# In this notebook:
- setting up variables used in multiple places in the notebook
- text generation
- Bias evaluation of the generated texts
- Calculating bias scores
- fitting the amplitude regression model ($\beta$)
- calculating final perplexities

This all results in the data we show in the report 

# Preliminaries

Please set DEVICE_STR appropriatly for your machine at the top of the cell directly below, if you have a CUDA-compatible GPU this greatly speeds up parts of the notebook

Furthermore, before continuing downward in the notebook, make sure the trained models are downloaded from [this dropbox URL](https://www.dropbox.com/s/7hqln183f14vh3a/models.zip?dl=0) and are saved in the directory FACT-replicate/models. for example, a model for the CNN/Daily mail dataset trained without debiasing should be located as follows from the perspective of the top-level directory

model/models/dataset_dm_encoding_lmbd_0.0_decoding_lmbd_0_ASGD_True

In [None]:
import os

assert os.path.exists(os.path.join("models", "dataset_dm_encoding_lmbd_0.0_decoding_lmbd_0_ASGD_True"))

In [None]:

# torch device for evaluating models & generating text
DEVICE_STR = "cpu" # alternatively 'cuda:0'
DEVICE_STR = "cuda:0" # alternatively 'cpu'

model_names = ["dataset_penn_encoding_lmbd_0.0_decoding_lmbd_0_ASGD_True",
                "dataset_penn_encoding_lmbd_0.001_decoding_lmbd_0_ASGD_True",
                "dataset_penn_encoding_lmbd_0.01_decoding_lmbd_0_ASGD_True",
                "dataset_penn_encoding_lmbd_0.1_decoding_lmbd_0_ASGD_True",
                "dataset_penn_encoding_lmbd_0.5_decoding_lmbd_0_ASGD_True",
                "dataset_penn_encoding_lmbd_0.8_decoding_lmbd_0_ASGD_True",
                "dataset_penn_encoding_lmbd_1.0_decoding_lmbd_0_ASGD_True",
                "dataset_dm_encoding_lmbd_0.0_decoding_lmbd_0_ASGD_True",
                "dataset_dm_encoding_lmbd_0.001_decoding_lmbd_0_ASGD_True",
                "dataset_dm_encoding_lmbd_0.01_decoding_lmbd_0_ASGD_True",
                "dataset_dm_encoding_lmbd_0.1_decoding_lmbd_0_ASGD_True",
                "dataset_dm_encoding_lmbd_0.5_decoding_lmbd_0_ASGD_True",
                "dataset_dm_encoding_lmbd_0.8_decoding_lmbd_0_ASGD_True",
                "dataset_dm_encoding_lmbd_1.0_decoding_lmbd_0_ASGD_True",
                "dataset_wikitext-2_encoding_lmbd_0.0_decoding_lmbd_0_ASGD_True",
                "dataset_wikitext-2_encoding_lmbd_0.001_decoding_lmbd_0_ASGD_True",
                "dataset_wikitext-2_encoding_lmbd_0.01_decoding_lmbd_0_ASGD_True",
                "dataset_wikitext-2_encoding_lmbd_0.1_decoding_lmbd_0_ASGD_True",
                "dataset_wikitext-2_encoding_lmbd_0.5_decoding_lmbd_0_ASGD_True",
                "dataset_wikitext-2_encoding_lmbd_0.8_decoding_lmbd_0_ASGD_True",
                "dataset_wikitext-2_encoding_lmbd_1.0_decoding_lmbd_0_ASGD_True"]
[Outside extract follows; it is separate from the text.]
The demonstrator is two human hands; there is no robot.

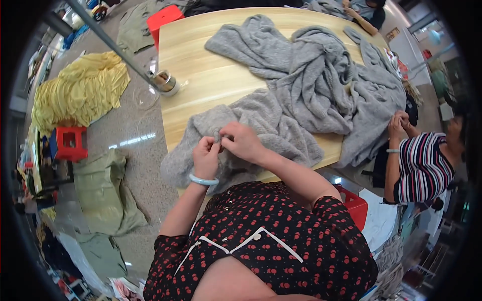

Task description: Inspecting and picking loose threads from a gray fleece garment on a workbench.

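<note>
Grey fleecy fabric (246,108) lies bunched over the near part of the wooden table and hangs past its front edge. My left hand (206,153), with a pale bangle on its wrist, pinches a bit of this fabric between thumb and fingers. Close against it, my right hand (242,141) is also closed on the fabric, fingertips almost touching the left ones. What fine detail sits between the fingertips is too small to make out. More of the grey fabric (321,70) stretches in folds across the table toward the far right.
The wooden table (193,65) carries a glass jar (168,84) at its left edge, beside a metal pole (108,40). Red stools (70,143) and a yellow fabric heap (80,88) stand left. A person in stripes (424,163) sits right; another person (369,15) works at the far corner.
</note>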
dataset_names = ["penn"]*7 + ["dm"]*7 + ["wiki"]*7
lambdas = ["0.0", "0.001", "0.01", "0.1", "0.5", "0.8", "1.0"] * 3
dataset_names_eval = ["penn"]*7 + ["dm"]*7 + ["wikitext-2"]*7



### Text generation

In the following part we generate text from our trained language models
this notebook has been adjusted to have a lower runtime by generating fewer files.

Words_per_file is left at 500 as we reported, while files has been reduced from 2000 to 500, to reduce runtime for checking functionality.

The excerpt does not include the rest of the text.